Este especialista atribuiu uma maior credibilidade ao INML que, frisou, "tem o cuidado de utilizar uma malha fina de critérios, classificando a morte por overdose quando esta realmente está associada a uma ingestão excessiva de uma ou mais substâncias psicoactivas que foi causa directa e principal da morte do indivíduo". Assinalando que os dados apresentados só remontam até ao mês de Setembro de 2009, o que quer dizer que faltam apurar os números correspondentes aos óbitos de Outubro a Dezembro, José Queiroz sublinha ainda que apesar de o número de overdoses ser menor do que no ano anterior, "não deixa de ser um número preocupante".
É também de preocupação que fala o deputado do BE, João Semedo. "Há uma descida de mortes por overdose, é certo, mas os números revelam que há um óbito devido ao uso excessivo de drogas por semana, o que é preocupante", disse ao PÚBLICO João Semedo, que dá nota da duplicidade de fontes que sustentam o relatório. "Devemos privilegiar os indicadores avançados pelo INML, porque a informação é feita com base em estudos toxicológicos específicos, diferenciados e mais rigorosos".
Aliás, Semedo chama a atenção para outras leituras contraditórias do relatório anual do IDT, nomeadamente a nível dos consumos de heroína. "Ao longo da vida, o consumo de heroína na população geral aumentou, mas mantém-se estável nos jovens adultos.
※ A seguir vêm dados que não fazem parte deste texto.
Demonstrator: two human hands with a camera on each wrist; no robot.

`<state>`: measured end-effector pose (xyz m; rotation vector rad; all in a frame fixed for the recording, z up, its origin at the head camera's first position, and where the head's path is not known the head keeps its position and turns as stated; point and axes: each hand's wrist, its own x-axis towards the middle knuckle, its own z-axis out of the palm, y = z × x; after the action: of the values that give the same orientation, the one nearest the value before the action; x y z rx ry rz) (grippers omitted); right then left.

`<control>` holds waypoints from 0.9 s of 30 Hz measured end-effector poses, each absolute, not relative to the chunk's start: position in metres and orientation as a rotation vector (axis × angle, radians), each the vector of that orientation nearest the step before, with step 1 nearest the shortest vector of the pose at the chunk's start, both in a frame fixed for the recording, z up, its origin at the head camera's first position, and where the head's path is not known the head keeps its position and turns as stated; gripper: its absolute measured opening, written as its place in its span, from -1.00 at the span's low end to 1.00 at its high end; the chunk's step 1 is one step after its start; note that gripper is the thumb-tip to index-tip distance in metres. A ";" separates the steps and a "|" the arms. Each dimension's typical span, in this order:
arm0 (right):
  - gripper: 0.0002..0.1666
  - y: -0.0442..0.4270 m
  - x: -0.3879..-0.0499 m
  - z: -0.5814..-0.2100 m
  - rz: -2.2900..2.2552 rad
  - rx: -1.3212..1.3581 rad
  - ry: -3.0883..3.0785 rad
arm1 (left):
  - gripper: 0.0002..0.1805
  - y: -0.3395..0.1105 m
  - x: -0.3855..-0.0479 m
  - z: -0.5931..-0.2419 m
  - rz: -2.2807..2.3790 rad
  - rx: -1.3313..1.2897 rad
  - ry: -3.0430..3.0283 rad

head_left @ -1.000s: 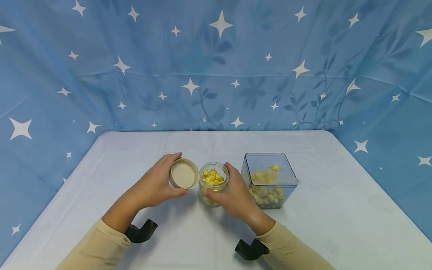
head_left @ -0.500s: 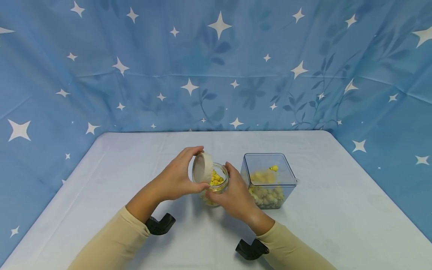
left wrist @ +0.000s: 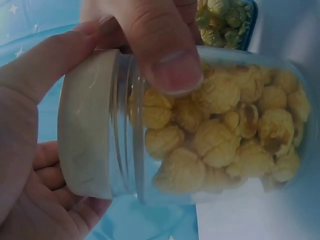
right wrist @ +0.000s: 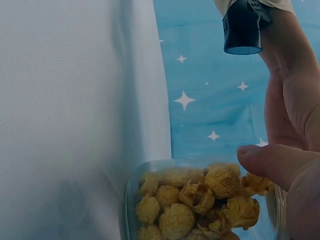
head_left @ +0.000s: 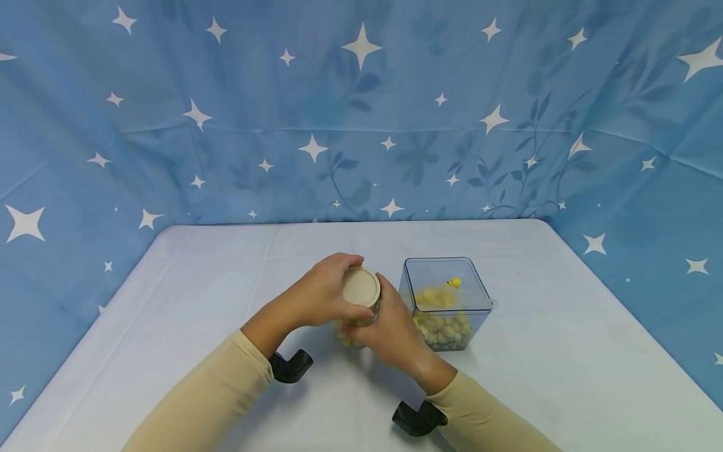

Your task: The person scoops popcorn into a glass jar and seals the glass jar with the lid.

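A clear jar of yellow popcorn stands on the white table in front of me. Its cream lid sits over the mouth, and in the left wrist view the lid meets the jar's neck. My left hand holds the lid by its rim, thumb on the near side and fingers on the far side. Lower down, my right hand grips the jar's body, its thumb lying along the glass. Both hands partly hide the jar in the head view.
Just right of the jar stands a clear bluish square container with popcorn inside. One yellow popcorn piece shows near its back wall. The white table ends at a blue star-patterned curtain.
My left hand has brought the lid rightward and turned it from facing me to lying top up over the jar's mouth. My right hand has kept its grip on the jar.
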<state>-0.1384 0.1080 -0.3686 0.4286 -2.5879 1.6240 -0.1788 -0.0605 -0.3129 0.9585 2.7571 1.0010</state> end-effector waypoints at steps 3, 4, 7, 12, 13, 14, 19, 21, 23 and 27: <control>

Por outro lado, a taxa de continuidade do consumo diminui na população geral e aumentou na população jovem adulta. Todavia, se olharmos para o consumo dos últimos 30 dias, a taxa de consumo cresceu quer na população quer nos jovens adultos. Comparando estes três indicadores, o que se verifica é que há uma tendência de aumento de consumo da heroína, particularmente nos jovens adultos", conclui o deputado do BE.